A Befunge-93 and doublefunge interpreter written in haskell by Joe Jevnik, licensed under the GPL v2.

Befunge-93

What is Befunge-93?

Befunge-93 is a stack based esoteric programming language. What makes Befunge interesting when compared to other simmilar languages is that is not read linearly. In Befunge-93, the program's state includes a pointer into a "playfield", and different operations can change the direction that the pointer is going. Befunge-93 is also self-modifying and referencing. Source code must fit into one standard screen, 80x25, for it to be read, anything outside of that area will be ignored. An space not filled in will be read as a space. Programmers may then query the playfield at a given location, or place a value from the stack into the playfield at a given location.

The Stack

Befunge-93 is stack based. This means that the only way to store a value is to push it onto the stack, implying that there is only one register. Many operations act on the stack by popping values and pushing the result of some computation. Befunge-93 uses reverse polish notation, meaning:

1 2 +

translates to push 1 push 2, pop 2 pop 1 and push their sum (3). Therefore:

1 2 + 5 *

translates to push 1 push 2 pop 2 pop 1 push their sum (3) then push 5, pop 5, pop 3 and push their product (15).

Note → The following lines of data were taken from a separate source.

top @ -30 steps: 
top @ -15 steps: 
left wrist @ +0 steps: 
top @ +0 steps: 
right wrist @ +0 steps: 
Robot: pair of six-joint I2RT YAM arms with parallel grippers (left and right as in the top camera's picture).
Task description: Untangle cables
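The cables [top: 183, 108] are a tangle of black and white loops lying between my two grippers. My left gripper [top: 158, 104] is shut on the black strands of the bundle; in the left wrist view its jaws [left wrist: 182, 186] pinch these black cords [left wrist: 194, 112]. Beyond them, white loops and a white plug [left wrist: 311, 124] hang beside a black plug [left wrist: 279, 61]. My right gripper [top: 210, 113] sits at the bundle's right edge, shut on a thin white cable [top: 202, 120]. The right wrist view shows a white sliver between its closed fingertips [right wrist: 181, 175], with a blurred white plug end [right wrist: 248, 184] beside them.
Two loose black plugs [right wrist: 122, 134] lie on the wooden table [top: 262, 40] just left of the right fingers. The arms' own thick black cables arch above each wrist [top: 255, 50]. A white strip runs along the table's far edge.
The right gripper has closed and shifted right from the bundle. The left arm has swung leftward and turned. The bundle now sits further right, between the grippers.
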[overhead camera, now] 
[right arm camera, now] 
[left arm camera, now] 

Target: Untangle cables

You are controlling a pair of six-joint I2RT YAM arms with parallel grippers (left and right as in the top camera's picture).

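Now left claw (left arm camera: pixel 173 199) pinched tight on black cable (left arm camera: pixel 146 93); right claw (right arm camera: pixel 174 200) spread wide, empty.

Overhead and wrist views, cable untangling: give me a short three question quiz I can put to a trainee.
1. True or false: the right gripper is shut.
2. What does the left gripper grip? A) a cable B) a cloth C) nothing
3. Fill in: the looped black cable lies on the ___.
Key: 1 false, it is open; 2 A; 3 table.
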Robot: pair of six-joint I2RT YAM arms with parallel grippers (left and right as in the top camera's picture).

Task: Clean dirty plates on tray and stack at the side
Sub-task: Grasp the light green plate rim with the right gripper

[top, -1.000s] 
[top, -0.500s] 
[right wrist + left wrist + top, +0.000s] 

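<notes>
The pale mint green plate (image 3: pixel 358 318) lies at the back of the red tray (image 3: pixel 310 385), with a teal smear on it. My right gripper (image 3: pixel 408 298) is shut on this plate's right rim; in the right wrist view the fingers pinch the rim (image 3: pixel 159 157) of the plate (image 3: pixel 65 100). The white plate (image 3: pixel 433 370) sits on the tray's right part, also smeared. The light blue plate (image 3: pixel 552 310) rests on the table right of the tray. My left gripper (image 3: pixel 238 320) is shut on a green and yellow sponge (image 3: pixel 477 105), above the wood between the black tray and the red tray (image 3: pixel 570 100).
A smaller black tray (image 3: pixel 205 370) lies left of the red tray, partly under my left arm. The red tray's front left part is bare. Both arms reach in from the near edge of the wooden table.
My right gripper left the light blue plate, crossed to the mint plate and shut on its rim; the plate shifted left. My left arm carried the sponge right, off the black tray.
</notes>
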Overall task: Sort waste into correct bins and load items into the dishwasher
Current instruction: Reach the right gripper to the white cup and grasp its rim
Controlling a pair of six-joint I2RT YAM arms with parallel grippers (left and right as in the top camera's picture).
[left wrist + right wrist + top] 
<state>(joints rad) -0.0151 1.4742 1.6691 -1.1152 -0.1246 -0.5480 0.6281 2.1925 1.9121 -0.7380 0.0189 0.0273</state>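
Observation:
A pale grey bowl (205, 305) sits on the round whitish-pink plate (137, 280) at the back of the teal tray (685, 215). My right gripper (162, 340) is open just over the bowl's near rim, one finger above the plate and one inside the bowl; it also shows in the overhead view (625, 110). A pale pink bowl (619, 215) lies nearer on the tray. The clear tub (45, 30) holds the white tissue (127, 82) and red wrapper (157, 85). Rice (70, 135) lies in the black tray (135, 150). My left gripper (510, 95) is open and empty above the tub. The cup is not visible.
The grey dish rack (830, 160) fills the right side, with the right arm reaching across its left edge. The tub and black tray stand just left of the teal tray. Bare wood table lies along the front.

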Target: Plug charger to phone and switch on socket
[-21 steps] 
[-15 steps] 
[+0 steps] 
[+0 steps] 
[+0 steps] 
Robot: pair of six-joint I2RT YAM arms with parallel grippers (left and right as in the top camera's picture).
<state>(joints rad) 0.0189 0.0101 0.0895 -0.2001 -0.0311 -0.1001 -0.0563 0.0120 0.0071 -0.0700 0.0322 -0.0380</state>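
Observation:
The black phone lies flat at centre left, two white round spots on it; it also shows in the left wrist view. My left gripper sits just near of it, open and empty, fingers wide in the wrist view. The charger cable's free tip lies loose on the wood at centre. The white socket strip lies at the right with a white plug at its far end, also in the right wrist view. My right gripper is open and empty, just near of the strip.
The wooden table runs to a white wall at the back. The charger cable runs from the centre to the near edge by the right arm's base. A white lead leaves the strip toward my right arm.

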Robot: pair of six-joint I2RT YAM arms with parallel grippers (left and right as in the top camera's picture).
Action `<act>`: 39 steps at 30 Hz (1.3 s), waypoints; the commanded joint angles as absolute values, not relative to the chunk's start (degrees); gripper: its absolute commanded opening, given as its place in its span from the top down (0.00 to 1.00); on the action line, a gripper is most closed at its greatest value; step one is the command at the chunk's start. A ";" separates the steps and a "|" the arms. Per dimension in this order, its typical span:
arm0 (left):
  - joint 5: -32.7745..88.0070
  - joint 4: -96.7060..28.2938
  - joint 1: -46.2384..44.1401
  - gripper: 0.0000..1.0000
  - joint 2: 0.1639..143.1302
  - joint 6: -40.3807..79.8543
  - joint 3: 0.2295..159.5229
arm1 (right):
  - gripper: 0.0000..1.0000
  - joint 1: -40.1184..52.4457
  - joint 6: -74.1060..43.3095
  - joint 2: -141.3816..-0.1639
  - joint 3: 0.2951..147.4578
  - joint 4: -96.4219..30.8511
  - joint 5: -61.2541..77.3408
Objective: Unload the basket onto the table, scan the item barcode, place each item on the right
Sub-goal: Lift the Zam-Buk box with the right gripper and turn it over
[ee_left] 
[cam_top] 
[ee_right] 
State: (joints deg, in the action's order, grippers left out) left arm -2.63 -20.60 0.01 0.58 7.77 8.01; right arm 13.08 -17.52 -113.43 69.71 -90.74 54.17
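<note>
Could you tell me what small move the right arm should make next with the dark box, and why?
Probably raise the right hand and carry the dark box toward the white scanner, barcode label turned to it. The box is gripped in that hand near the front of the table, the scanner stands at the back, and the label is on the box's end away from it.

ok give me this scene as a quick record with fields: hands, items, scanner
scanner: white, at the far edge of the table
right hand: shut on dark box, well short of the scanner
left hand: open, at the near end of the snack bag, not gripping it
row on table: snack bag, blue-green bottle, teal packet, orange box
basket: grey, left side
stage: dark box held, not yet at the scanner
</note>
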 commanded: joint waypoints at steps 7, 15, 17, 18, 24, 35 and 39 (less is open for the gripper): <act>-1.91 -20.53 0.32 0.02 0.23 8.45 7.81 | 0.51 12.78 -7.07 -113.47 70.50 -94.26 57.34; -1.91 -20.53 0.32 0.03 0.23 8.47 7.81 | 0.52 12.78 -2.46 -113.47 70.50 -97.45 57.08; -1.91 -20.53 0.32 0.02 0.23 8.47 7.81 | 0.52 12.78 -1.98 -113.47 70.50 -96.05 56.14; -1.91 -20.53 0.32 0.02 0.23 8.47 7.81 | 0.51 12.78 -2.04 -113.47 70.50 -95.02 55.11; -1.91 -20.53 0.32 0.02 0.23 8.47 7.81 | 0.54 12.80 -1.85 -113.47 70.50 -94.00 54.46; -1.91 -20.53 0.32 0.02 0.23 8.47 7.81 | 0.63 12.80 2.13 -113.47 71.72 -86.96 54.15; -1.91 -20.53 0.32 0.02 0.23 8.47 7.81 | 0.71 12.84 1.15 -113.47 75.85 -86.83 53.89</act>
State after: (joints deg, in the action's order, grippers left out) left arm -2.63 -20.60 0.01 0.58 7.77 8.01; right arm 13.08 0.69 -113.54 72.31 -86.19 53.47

The stack is represented internally as a list of Int32's. When putting a value back into the playfield or printing as a char, these values are taken mod 256 and converted to their ASCII character.

Some operations that act on the stack are:

  • 0-9 Any integer literal will push itself onto the stack, there is no way to push a literal greater than 9 without using an arithmetic operator.
  • + pop a pop b push (b + a)
  • - pop a pop b push (b - a)
  • * pop a pop b push (ba)
  • / pop a pop b push (b / a)
  • % pop a pop b push (b mod a)
  • ` pop a pop b push (if b > a then 1 else 0)

The Playfield

Befunge-93 source code must fit within the bounds of a single screen, 80 characters wide by 25 characters tall. The playfield is indexed (row,column) with (0,0) being the top left corner, and (24,79) being the the bottom right corner. The playfield may contain only ASCII characters. The playfield can be accessed and modified at runtime making befunge very unique. For example, if you put a character into the playfield and then the pointer moves over it, it will be interpreted as Befunge-93 source code.

The playfield is interfaced with:

  • g pop r pop c push (The ASCII value stored at (r,c))
  • p pop r pop c pop v put v mod 256 into the playfield at (r,c)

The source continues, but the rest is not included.